“The Spider and the Fly” by Claudia Rowe
Before Claudia Rowe became an award-winning Seattle newspaper reporter, she was a stringer for the New York Times in upstate New York, “sleepwalking through life like I was waiting for a wave to pick me up and rush me to the shores of someplace else.”
She pinned her hopes on Kendall Francois, an African-American man locked away for life in Attica after pleading guilty to assaulting, raping and murdering eight women in Poughkeepsie, the town she had come to a few years before. Rowe thought that by “peering into cruelty, dissecting it to study the components,” she would get insights into a murderer’s mind – and a juicy writing project.
But “The Spider and the Fly” is more than a report of the cagey give-and-take between reporter and subject. It also picks at the scabs of Rowe’s own childhood, which had been blighted by anger, repression and rebellion.
True crime? Memoir? Psychological thriller? Every couple of pages, this book becomes something else.
Rowe repeatedly veers into reflections on her own risky choices, from accepting rides with strangers and engaging in other questionable behaviors as an adolescent to courting an audience with a serial killer as an adult.

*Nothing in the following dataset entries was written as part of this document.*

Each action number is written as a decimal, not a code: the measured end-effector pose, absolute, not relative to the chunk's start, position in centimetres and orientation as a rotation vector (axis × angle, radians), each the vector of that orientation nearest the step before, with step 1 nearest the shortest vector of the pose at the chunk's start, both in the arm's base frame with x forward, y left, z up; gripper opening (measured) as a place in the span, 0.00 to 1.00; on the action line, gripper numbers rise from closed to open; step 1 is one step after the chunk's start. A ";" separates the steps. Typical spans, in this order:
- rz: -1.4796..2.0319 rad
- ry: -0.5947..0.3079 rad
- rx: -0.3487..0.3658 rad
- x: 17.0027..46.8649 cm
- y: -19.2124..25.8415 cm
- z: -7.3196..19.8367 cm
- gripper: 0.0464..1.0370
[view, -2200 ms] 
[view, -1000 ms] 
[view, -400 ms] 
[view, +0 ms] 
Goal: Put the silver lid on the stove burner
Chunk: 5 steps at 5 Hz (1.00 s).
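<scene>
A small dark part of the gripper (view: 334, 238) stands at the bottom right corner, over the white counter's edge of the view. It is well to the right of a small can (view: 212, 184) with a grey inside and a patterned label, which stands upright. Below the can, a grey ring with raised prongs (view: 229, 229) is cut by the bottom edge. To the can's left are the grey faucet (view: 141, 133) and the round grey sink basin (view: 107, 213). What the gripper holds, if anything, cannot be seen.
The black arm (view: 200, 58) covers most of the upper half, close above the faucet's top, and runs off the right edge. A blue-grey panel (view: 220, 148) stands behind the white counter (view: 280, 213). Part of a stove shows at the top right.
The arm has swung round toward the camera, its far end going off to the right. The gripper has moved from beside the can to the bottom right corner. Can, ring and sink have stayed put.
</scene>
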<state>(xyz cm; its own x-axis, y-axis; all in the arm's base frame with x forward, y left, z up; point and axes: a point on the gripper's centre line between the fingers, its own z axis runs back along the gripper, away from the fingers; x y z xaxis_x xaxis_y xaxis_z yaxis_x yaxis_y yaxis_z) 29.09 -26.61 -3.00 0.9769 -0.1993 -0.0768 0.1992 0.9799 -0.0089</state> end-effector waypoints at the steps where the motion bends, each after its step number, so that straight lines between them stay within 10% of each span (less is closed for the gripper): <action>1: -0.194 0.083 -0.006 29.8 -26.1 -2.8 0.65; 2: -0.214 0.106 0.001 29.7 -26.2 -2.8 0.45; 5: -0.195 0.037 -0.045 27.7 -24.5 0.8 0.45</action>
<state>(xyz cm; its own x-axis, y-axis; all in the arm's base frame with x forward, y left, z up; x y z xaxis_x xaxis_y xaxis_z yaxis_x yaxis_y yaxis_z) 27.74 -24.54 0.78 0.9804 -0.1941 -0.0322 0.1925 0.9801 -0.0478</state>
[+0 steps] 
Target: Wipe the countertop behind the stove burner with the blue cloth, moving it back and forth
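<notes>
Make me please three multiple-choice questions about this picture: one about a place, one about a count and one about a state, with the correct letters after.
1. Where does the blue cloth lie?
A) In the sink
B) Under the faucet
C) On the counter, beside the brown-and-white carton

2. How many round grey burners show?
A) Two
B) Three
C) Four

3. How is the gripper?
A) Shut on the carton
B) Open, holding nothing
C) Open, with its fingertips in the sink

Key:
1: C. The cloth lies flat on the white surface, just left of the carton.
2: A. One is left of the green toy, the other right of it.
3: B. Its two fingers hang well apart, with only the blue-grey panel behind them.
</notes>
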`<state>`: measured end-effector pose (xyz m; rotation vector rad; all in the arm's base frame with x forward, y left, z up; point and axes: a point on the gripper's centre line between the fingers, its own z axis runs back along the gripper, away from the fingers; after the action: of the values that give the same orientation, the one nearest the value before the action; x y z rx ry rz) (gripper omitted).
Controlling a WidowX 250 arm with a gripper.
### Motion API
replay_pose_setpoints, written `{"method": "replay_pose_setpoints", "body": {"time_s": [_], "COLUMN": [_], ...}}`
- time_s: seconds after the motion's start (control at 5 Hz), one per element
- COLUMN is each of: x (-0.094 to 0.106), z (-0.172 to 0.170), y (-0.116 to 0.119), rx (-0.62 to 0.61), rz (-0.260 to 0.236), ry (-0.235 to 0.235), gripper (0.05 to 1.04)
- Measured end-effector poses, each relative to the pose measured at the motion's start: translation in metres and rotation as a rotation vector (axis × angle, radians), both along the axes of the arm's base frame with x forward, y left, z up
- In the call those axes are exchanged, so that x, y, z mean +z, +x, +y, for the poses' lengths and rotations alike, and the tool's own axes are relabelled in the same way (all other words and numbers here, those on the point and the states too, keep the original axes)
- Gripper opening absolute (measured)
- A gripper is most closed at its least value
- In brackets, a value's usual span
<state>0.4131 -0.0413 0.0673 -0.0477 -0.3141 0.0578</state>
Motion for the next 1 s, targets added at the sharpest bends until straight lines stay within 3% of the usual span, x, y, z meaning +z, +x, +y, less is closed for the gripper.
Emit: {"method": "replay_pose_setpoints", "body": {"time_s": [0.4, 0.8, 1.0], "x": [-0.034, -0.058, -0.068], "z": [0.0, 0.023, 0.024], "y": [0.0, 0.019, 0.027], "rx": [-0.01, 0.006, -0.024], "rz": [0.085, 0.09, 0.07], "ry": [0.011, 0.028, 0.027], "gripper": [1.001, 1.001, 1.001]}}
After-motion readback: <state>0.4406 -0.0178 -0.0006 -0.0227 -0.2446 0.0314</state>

She talks with families of the victims, sometimes comparing their backgrounds with her own in a “there but for the grace of God” manner. More than once, she alludes to the fact that her appearance is similar to the victims the killer had profiled. She notes that a detective warns her, “Don’t get yourself in a position where he can put his hands on you. I think he has plans.”
Is this the author showing off?
She attributes her obsession with risk to her bourgeois and dysfunctional birth family, but then dances around the topic with only a scattering of examples of their blameworthy deeds.
Likewise with Francois’ family. It would seem unfathomable that the murderer’s mother, father and sister remained oblivious to the rotting corpses Francois stacked up in the attic over time, particularly when maggots started showering down from the ceiling. But Rowe steers clear of grilling the family members, instead picking away at the edges by talking with former employers and acquaintances and conjecturing about deviant behaviors.
And why wouldn’t an investigative reporter delve into the local police department’s handling of the Francois case? Had it not been for their tepid mismanagement and failure to follow up on leads, they might have prevented the rising number of murders. Finally, when a detective did get around to paying a call at the putrid Francois family home, he didn’t bother to discover the source of the stench or the maggots.
Ultimately it was Francois who volunteered the information that he was responsible for the deaths of eight women.
“The Spider and the Fly” dabbles with issues of race, psychology, parenting and evil – then drops them and moves on restlessly. Rowe’s search for self and purpose, meaning and resolution, yields more frustration than answers.